Even the most superficial discussion about cyber-crime involves learning an almost entirely new language. You quickly hear stories of zombies, Trojans and polymorphic worms, moving swiftly on to phishing, botnets and – my personal favourite – drive-by pharming. It’s like some bizarre new genre of fiction which draws its inspiration from a combination of Tolkein, HG Wells and 50 Cent.
To illustrate, the following passage is a quote from David Emm, senior technology consultant at security software company Kaspersky Lab, given in response to a question about the recent evolution of the security software market.
“The number of Trojans in 2006 far outweighed the number of worms – new families of Trojans and variants accounted for 90 per cent of all new malware last year. This is attributable to the fact they are relatively easy to write and can be used to steal information, create botnets and execute mass spam mailings,” he says.
This fantastic lexicon can be both a help and a hindrance to PC retailers. Used properly it can instil such a sense of paralysing fear and vulnerability in the previously naïve and innocent consumer that they will be begging you to sell them every variety of security software, regardless of cost. Apply it clumsily, however, and your customer’s eyes will start to glaze over as they begin to view you with the pity usually reserved for delegates at a science fiction convention.

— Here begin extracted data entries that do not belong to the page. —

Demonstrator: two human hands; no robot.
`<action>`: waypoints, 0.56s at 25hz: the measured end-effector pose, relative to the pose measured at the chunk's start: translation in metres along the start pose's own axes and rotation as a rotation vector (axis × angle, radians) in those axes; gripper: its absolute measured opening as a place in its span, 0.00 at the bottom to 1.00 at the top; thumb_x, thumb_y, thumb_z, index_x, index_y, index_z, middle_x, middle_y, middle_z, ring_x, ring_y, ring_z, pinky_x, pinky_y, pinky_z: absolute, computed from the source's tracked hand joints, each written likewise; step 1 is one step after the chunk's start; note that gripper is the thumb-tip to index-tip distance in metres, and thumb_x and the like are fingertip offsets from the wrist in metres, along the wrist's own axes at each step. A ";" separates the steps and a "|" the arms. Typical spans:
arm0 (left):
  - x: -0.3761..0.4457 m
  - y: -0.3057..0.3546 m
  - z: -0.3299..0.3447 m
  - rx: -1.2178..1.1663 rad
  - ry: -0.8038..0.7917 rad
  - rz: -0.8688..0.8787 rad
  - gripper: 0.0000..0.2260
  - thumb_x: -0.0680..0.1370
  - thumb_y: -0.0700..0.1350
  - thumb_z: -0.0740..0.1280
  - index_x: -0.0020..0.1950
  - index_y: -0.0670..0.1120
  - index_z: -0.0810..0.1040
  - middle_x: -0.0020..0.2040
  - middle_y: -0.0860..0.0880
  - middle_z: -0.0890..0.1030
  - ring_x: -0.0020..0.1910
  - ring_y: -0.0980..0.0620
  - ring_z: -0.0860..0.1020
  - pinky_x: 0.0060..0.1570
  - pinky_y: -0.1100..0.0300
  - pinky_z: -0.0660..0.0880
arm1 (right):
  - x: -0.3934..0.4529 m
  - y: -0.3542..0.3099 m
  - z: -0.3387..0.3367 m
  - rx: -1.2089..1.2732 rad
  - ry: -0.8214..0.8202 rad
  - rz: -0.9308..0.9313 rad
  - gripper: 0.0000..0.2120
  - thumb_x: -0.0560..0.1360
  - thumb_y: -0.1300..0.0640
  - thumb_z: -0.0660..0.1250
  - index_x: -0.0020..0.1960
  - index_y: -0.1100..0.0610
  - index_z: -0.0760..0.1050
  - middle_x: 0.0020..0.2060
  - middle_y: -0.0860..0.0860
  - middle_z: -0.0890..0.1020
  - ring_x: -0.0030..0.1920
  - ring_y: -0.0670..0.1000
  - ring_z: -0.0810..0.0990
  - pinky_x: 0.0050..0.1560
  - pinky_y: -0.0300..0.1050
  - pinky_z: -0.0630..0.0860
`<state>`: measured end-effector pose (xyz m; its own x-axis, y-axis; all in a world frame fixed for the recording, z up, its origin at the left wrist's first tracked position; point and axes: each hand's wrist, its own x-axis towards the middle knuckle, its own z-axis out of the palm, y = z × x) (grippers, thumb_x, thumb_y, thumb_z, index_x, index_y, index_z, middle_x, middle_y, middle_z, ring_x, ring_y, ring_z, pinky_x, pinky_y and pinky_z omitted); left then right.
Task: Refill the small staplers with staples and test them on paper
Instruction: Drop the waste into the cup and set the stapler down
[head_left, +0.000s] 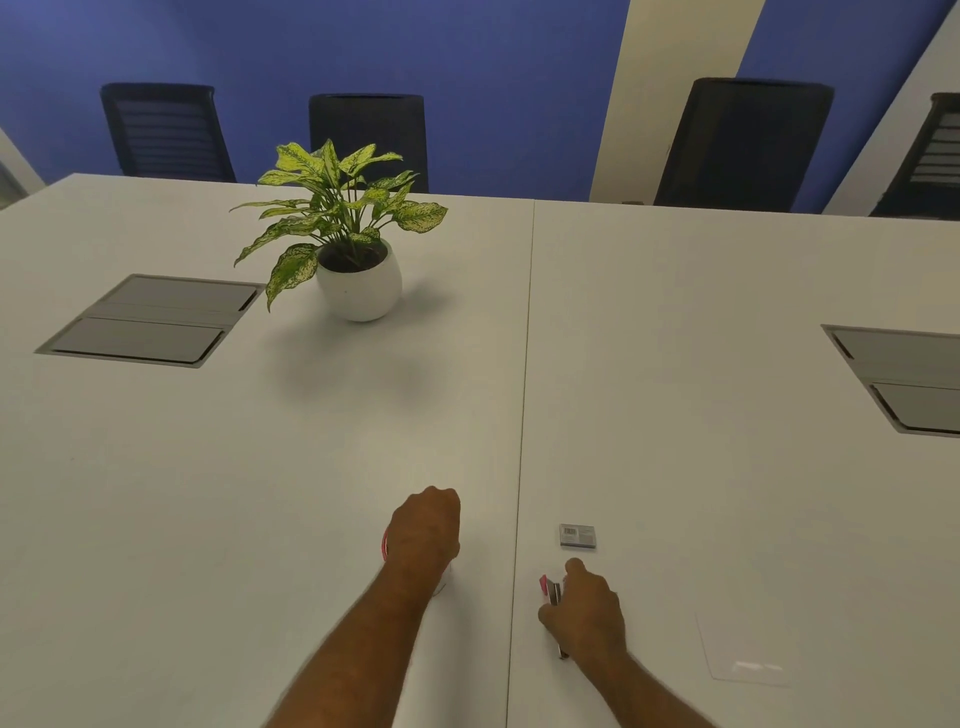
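The left hand (423, 530) lay near the near edge of the white surface (727, 322), just left of the seam that splits it, its fingers curled under in a closed grip; a sliver of pink (385, 545) showed at its left side, but what it was, and whether the hand held it, could not be told. Right of the seam, the right hand (587, 610) had its grip closed round a small pink stapler (551, 592), whose pink end and metal parts stuck out to the left of the fingers, with a metal tip below the hand. Just beyond that hand a small grey staple box (577, 536) lay flat on the surface, apart from the fingers. A clear sheet (745, 649) lay to the right, towards the near edge. Well back on the left half stood a potted plant (348, 244) in a white pot, beside a grey cable hatch (150, 322).
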<state>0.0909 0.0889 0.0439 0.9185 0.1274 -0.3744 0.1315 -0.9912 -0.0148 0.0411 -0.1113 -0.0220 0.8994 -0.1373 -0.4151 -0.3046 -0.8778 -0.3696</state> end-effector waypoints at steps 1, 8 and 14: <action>0.001 0.001 0.001 0.006 0.000 0.001 0.11 0.73 0.36 0.67 0.55 0.43 0.78 0.54 0.44 0.82 0.53 0.43 0.82 0.49 0.55 0.77 | 0.000 0.000 0.000 -0.014 -0.014 -0.005 0.12 0.73 0.51 0.67 0.50 0.53 0.67 0.50 0.51 0.82 0.50 0.52 0.82 0.46 0.42 0.76; 0.008 -0.006 0.003 0.003 0.060 -0.033 0.10 0.74 0.38 0.63 0.54 0.43 0.77 0.53 0.45 0.82 0.52 0.44 0.82 0.45 0.56 0.74 | 0.003 0.008 0.005 0.011 -0.054 -0.007 0.15 0.72 0.51 0.68 0.55 0.56 0.71 0.49 0.52 0.82 0.49 0.53 0.83 0.49 0.45 0.79; 0.013 -0.022 -0.004 -0.080 0.084 -0.105 0.10 0.73 0.40 0.65 0.54 0.44 0.76 0.52 0.46 0.81 0.51 0.45 0.81 0.43 0.57 0.72 | 0.001 0.010 0.007 0.044 -0.045 -0.010 0.14 0.72 0.51 0.69 0.54 0.56 0.72 0.46 0.51 0.82 0.47 0.52 0.82 0.45 0.45 0.78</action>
<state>0.1017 0.1123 0.0428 0.9254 0.2363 -0.2962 0.2550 -0.9666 0.0257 0.0370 -0.1172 -0.0318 0.8878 -0.1064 -0.4479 -0.3097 -0.8578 -0.4101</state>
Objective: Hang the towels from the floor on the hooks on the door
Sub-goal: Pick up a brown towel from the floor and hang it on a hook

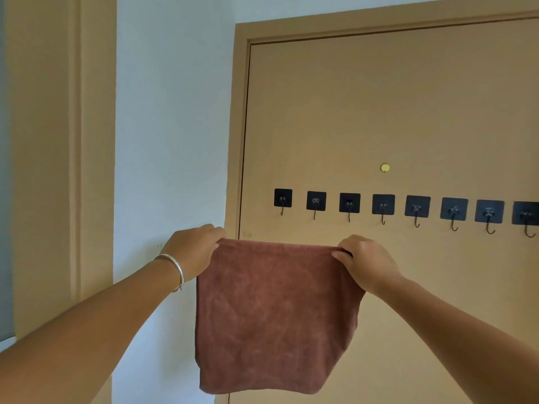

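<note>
A reddish-brown towel (274,313) hangs stretched flat between my two hands, in front of the tan door (379,112). My left hand (194,252) pinches its top left corner and my right hand (366,263) pinches its top right corner. Its top edge is level and lies a little below a row of several black square stick-on hooks (383,207) that runs across the door. The leftmost hook (283,199) is just above the towel's top edge. All the hooks are bare. The floor is out of view.
The door frame (237,141) stands just left of the hooks, with a white wall (172,126) beside it and another tan frame (87,141) at the far left. A small brass peephole (385,167) sits above the hooks.
</note>
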`<state>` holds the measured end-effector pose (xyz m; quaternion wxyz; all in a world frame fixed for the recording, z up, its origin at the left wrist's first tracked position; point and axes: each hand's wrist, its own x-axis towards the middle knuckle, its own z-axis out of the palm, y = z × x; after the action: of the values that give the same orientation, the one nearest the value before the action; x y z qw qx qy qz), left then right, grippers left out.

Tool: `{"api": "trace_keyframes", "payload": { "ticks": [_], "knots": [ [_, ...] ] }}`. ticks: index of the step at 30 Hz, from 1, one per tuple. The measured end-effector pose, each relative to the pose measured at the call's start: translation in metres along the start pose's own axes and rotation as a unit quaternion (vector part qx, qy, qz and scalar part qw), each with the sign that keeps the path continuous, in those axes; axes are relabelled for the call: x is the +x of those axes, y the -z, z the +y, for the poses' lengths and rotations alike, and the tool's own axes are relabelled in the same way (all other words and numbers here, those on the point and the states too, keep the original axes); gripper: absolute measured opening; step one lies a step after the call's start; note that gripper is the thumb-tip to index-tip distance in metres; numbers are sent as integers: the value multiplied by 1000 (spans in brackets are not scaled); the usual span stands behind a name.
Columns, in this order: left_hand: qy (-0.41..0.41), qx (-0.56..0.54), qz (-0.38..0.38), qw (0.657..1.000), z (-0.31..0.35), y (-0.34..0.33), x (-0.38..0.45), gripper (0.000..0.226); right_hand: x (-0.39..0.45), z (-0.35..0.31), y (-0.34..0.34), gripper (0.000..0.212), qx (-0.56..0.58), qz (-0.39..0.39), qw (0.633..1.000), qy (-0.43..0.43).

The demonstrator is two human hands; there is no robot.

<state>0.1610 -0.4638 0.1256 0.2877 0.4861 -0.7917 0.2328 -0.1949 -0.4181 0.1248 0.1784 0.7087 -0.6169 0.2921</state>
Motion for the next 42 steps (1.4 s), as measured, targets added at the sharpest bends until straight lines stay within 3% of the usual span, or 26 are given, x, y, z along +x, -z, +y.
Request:
{"api": "trace_keyframes", "payload": {
  "ticks": [4, 8, 15, 17, 20, 23, 27, 30, 34, 38, 42],
  "knots": [
    [-90, 42, 7, 995, -10, -27, 29, 43, 46, 9, -36, 24, 25, 16, 999, 14],
    [-195, 145, 21, 970, -24, -53, 69, 43, 95, 16, -66, 24, 24, 31, 998, 48],
    [-173, 150, 28, 973, -52, -103, 151, 59, 170, 37, -101, 20, -31, -14, 981, 191],
    [-142, 144, 4, 979, -55, -117, 169, 58, 187, 38, -109, 38, -47, -32, 980, 192],
    [-107, 130, -31, 985, -56, -138, 194, 65, 209, 39, -121, 43, -89, -40, 983, 158],
    [-97, 134, -37, 985, -54, -159, 222, 43, 229, 41, -131, 46, -142, -38, 980, 137],
    [-84, 85, -5, 993, -49, -184, 249, 58, 252, 37, -135, 45, -206, -37, 974, 85],
    [-55, 71, -55, 994, -44, -188, 264, 40, 259, 31, -139, 43, -235, -51, 970, 44],
    [-83, 133, -90, 983, -45, -202, 282, 64, 263, 25, -150, 35, -267, -77, 960, 11],
    [-76, 17, -79, 994, -53, -227, 275, 51, 260, 20, -168, 33, -285, -93, 954, -14],
    [-75, -54, -72, 993, -58, -257, 269, 64, 248, 17, -196, 37, -258, -108, 960, -31]
  ]
}}
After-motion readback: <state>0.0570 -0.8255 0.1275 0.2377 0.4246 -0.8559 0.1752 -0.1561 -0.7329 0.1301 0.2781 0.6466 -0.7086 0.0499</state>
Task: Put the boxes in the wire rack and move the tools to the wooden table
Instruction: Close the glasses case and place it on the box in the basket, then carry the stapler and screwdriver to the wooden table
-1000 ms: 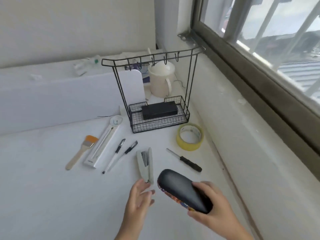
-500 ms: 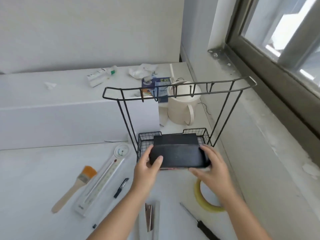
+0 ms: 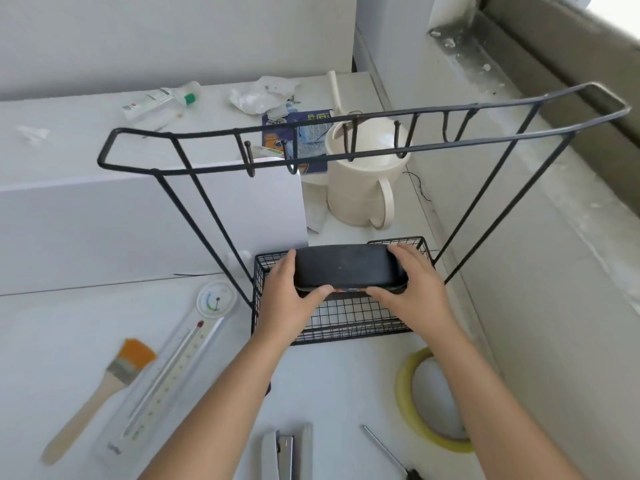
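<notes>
Both hands hold a rounded black case (image 3: 348,268) over the back half of the black wire rack's basket (image 3: 349,323). My left hand (image 3: 289,299) grips its left end and my right hand (image 3: 410,289) grips its right end. The black box seen earlier in the basket is hidden beneath the case. On the white surface lie a paintbrush (image 3: 100,393), a thermometer (image 3: 166,372), a stapler (image 3: 287,452), a screwdriver (image 3: 388,453) and a yellow tape roll (image 3: 433,400). The pens are hidden under my left forearm.
The rack's tall hook bar (image 3: 346,136) arches above my hands. A cream jug (image 3: 360,181) stands behind the basket. A white raised ledge (image 3: 104,209) at left carries a tube, wrappers and a blue packet. A wall and window sill close in on the right.
The black case went from my right hand near the table's front into both hands, then forward and down over the basket. The view has moved closer to the rack.
</notes>
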A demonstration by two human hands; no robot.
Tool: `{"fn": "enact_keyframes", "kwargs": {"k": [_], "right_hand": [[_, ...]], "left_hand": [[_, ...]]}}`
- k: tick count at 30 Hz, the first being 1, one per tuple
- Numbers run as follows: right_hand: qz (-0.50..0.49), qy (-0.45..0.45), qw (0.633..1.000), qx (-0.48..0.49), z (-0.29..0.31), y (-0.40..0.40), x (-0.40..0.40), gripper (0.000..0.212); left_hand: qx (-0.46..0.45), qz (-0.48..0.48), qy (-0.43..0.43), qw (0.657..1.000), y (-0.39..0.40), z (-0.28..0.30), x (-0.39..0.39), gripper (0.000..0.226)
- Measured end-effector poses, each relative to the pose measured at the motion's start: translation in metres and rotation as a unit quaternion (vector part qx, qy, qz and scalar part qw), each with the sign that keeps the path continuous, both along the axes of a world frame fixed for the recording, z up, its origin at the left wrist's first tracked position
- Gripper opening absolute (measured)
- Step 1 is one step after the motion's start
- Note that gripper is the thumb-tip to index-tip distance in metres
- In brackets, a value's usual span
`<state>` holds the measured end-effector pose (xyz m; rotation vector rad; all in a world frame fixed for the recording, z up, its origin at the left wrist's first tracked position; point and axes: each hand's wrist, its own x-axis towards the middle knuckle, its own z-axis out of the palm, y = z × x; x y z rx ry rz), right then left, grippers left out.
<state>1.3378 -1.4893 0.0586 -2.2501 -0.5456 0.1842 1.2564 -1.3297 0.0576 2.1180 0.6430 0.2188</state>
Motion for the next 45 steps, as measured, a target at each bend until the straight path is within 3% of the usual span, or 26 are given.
{"fn": "enact_keyframes", "kwargs": {"k": [10, 30, 37, 40, 42, 43, 45], "right_hand": [[0.031, 0.065, 0.997, -0.016, 0.011, 0.003, 0.003, 0.067], [0.023, 0.043, 0.997, -0.059, 0.022, 0.003, -0.01, 0.07], [-0.016, -0.076, 0.994, 0.083, 0.043, -0.055, -0.088, 0.031], [-0.029, -0.067, 0.995, 0.067, 0.029, -0.094, -0.151, 0.034], [-0.034, -0.069, 0.996, -0.04, 0.004, -0.112, -0.185, 0.034], [-0.025, -0.036, 0.993, -0.106, -0.009, -0.116, -0.198, 0.042], [0.003, 0.022, 0.983, -0.181, -0.031, -0.12, -0.214, 0.045]], "left_hand": [[0.041, 0.014, 0.004, 0.999, -0.003, 0.0, -0.001, 0.069], [0.079, 0.001, -0.001, 0.997, -0.007, 0.007, -0.007, 0.06], [0.039, 0.04, -0.089, 0.994, -0.044, 0.027, -0.104, 0.052], [0.048, 0.119, -0.03, 0.991, -0.074, 0.011, -0.166, 0.069], [0.043, 0.138, 0.096, 0.985, -0.095, 0.0, -0.194, 0.086], [0.038, 0.137, 0.169, 0.975, -0.103, -0.004, -0.203, 0.089], [0.028, 0.14, 0.239, 0.961, -0.11, -0.006, -0.21, 0.074]]}}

To further complicate matters, the cyber-crime landscape is in a state of constant and rapid evolution. Five years ago we would’ve been talking about viruses and the signatures produced by anti-virus companies to combat them, now that is just a small piece of the puzzle. Furthermore, the reasons for the existence of malicious software (malware) were different, as Lee Sharrocks, Symantec’s UK consumer sales director explains. “The change in the last few years has been from ‘hackers’ to malware/crimeware used by organised criminals to steal sensitive information.”
The emergence of professional criminals has brought about a massive surge in the diversity and complexity of malware and the security software industry has had to keep up.
“Most people still think AV (anti-virus) is just a signature based thing,” says Larry Bridwell, global security strategist at Grisoft – makers of AVG. “Now definitions look at more than just pieces of code but its behaviour.”
This behaviour based detection is the speciality of Sana Security. “We look at what the software does, not what it is,” says VP of sales and marketing, Tim Eades. “Malware needs to be able to do certain things before it can do what it’s designed for and it’s this behaviour that we detect.”
“A new piece of malware emerges every three minutes,” he adds. “AV is just not enough to cope with such high volumes of malware as it works on the basis that for every piece of malicious code, a single signature is required in response. This could mean that in any 24-hour period, 480 pieces of malware are on the prowl for our identities, and in retaliation, AV vendors, would have to update 3,360 new signatures every week.”
This type of detection could well be increasingly important as threats continue to evolve. Emm adds: “Individually targeted attacks, such as ‘ransomware’, first seen in 2006, where personal data is encrypted on a personal PC and money exhorted from the victim to ensure the safe return of that data, will increase. We’ll also see more attacks against newer technologies – malware targeting mobile phones (particularly with wider adoption of smartphones), IM and Macs – as well as malicious code being developed for consoles.”
This proliferation has led to an overwhelming swing in consumer taste in favour of security suites as opposed to the separate components such as AV, firewalls, etc. Sana appears to be unique in that it works in parallel with a traditional security suite, but the incumbents are also claiming a behaviour based element to their own products. Having already made that claim on behalf of AVG, Bridwell is quick to concede that there are a lot of good products out there. “All AV companies have good software, so defence in depth is the only way.”
The size of the market has also lead to intense competition, with the incumbents having to raise their game to fight off new entrants. One relatively new company, which had experienced strong growth in market share in the past few years, is Bullguard. Paul Leaman, UK sales director, thinks prices of security software are dropping.
“The consumer security market has become even more competitive in recent months with the entry of Microsoft’s OneCare product,” he says. “The Microsoft RRP launch price of £34.99 is already being discounted, so the days of consumers having to pay up to £50 for security are a thing of the past.”
In principle, this creates the ideal sales environment for the smaller retailer/reseller: an increasingly complex landscape with an ever growing choice of products to service it. The canny businessman will be the one who renders himself invaluable to his customers through his expertise, support and guidance.